My sister’s Keeper

Hoje, pela milésima vez, assisti ao filme my sister’s keeper (uma prova de amor) e fiquei pensando em quando o amor deixa de fazer bem e nos torna egoístas e cegos.

No filme, Cameron Diaz interpreta Sara,  uma mãe que para salvar a vida de sua filha Kate, vai às últimas consequências. Kate tem leucemia tipo LPA (Leucemia promielocítica aguda) e precisa de um doador compatível, seguindo um conselho do médico (que vai totalmente em desacordo com a ética médica) eles decidem “criar” um novo filho para salvar a sua vida, um bebê de proveta 100% compatível.

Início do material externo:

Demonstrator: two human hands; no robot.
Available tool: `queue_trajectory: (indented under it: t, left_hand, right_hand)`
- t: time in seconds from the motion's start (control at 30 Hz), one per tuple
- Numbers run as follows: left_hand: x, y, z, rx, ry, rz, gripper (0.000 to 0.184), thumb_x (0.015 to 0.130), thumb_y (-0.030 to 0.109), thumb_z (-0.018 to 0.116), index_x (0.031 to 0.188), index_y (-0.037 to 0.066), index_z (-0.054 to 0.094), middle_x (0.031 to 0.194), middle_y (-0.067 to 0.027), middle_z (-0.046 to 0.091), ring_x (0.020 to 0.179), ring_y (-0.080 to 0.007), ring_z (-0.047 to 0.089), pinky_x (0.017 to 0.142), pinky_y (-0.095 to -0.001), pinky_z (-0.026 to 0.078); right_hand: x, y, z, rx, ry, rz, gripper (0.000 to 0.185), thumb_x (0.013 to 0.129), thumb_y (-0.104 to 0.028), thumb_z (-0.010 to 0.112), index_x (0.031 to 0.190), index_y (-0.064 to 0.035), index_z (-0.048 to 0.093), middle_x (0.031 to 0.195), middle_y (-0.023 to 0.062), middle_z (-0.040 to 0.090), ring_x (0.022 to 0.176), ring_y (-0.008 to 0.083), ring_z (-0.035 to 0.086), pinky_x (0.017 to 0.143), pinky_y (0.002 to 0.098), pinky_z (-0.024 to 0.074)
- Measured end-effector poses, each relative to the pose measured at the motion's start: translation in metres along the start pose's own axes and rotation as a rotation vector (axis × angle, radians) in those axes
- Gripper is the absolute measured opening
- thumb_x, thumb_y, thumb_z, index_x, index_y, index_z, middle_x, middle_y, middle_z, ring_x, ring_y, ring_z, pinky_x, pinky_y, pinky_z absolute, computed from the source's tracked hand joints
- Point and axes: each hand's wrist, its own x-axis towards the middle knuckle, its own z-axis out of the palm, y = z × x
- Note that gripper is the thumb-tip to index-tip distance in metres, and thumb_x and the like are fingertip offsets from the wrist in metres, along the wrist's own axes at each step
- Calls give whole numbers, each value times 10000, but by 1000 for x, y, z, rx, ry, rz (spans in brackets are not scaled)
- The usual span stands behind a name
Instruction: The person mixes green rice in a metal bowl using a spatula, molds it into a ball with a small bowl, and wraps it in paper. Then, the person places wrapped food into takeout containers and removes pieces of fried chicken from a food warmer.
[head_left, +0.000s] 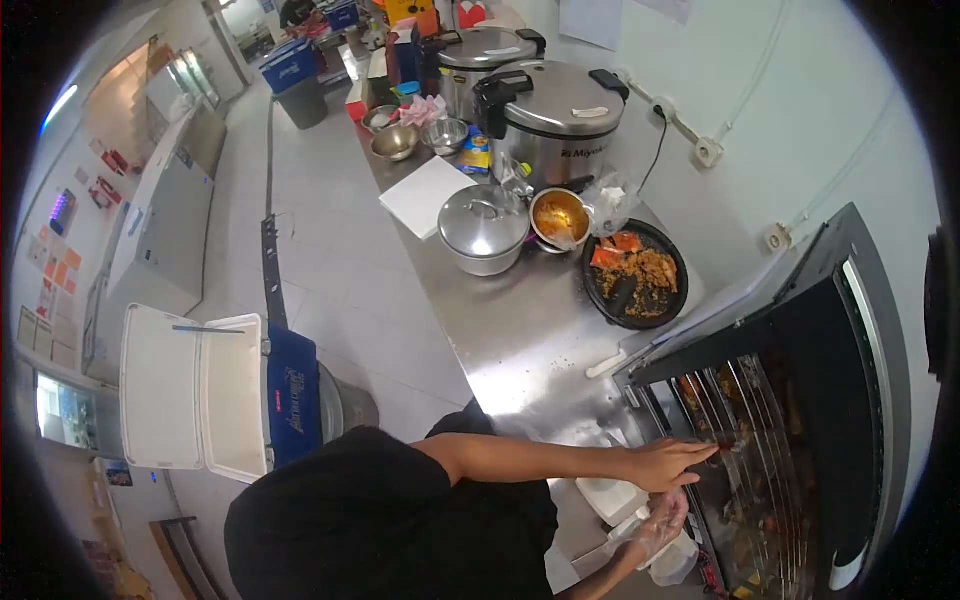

Anna então nasce e desde pequena é submetida a invasivas punções, para doação de medula óssea, sangue, granulócitos. Observando o sofrimento da irmã, e o esforço e a dedicação incondicional de sua mãe em cuidar de sua saúde, Kate se depara com a sua realidade, a leucemia lhe rouba gradativamente as forças e a vitalidade, bem como a saúde familiar. Rouba sonhos, esperança e Taylor, seu namorado, a quem sua perda a abala profundamente e a faz de vez encarar a sua realidade.

O amor de Sara (Cameron Diaz) e a vontade de salvar a filha ultrapassam todos os limites, inclusive de passar por cima das vontades de Anna, a quem nunca foi perguntado se ela queria mesmo salvar a sua irmã. Um dos momentos mais emocionantes do filme é quando Anna aos 11 anos reclama em juízo pela sua emancipação médica, deixando todos atônitos e no julgamento final, Sara diz que precisa salvar Kate e o advogado pergunta, quem irá salvar Anna?. É um momento de reflexão e também de grandes revelações.

Anna era uma criança projetada para salvar a irmã, mas ela cresceu e passou a ser dona de suas vontades. Até que ponto foi egoísmo negar-se a tal sacríficio em nome do amor pela irmã? Até que ponto o amor de Sara por Kate é considerado legítimo?

O filme responde. O amor de Anna sempre foi legítimo, mas o de Sara tornou-se cego ( como era de se esperar de uma mãe), a qualquer custo a vida de kate deveria ser salva. Mas quem de nós sabemos quanto tempo de vida nos resta? Costumamos a dizer às pessoas que elas têm toda vida pela frente, essa talvez seja a nossa forma de achar que temos controle sobre ela. Mas qual a certeza que temos sobre a vida senão a certeza de que ela é efêmera aos 2 anos ou aos 100? O tempo é sempre curto quando estamos ao lado de pessoas que amamos e sempre queremos prolongá-la ao máximo mesmo que isso custe algum sofrimento.

O amor é cego e egoísta sempre quando é o nosso amor que está sendo medido. É que para nós, sempre a nossa dor é a maior dor do mundo e nada irá cessá-la. E a gente em defesa desse amor, cria super poderes que desafiam as leis naturais da vida, os códigos de ética e o bom senso. Mas quando paramos e perguntamos se esse ser amado quer ser salvo? nosso amor é egoísta, não admite perdas, não admite obstáculos e nunca vê o fim do caminho.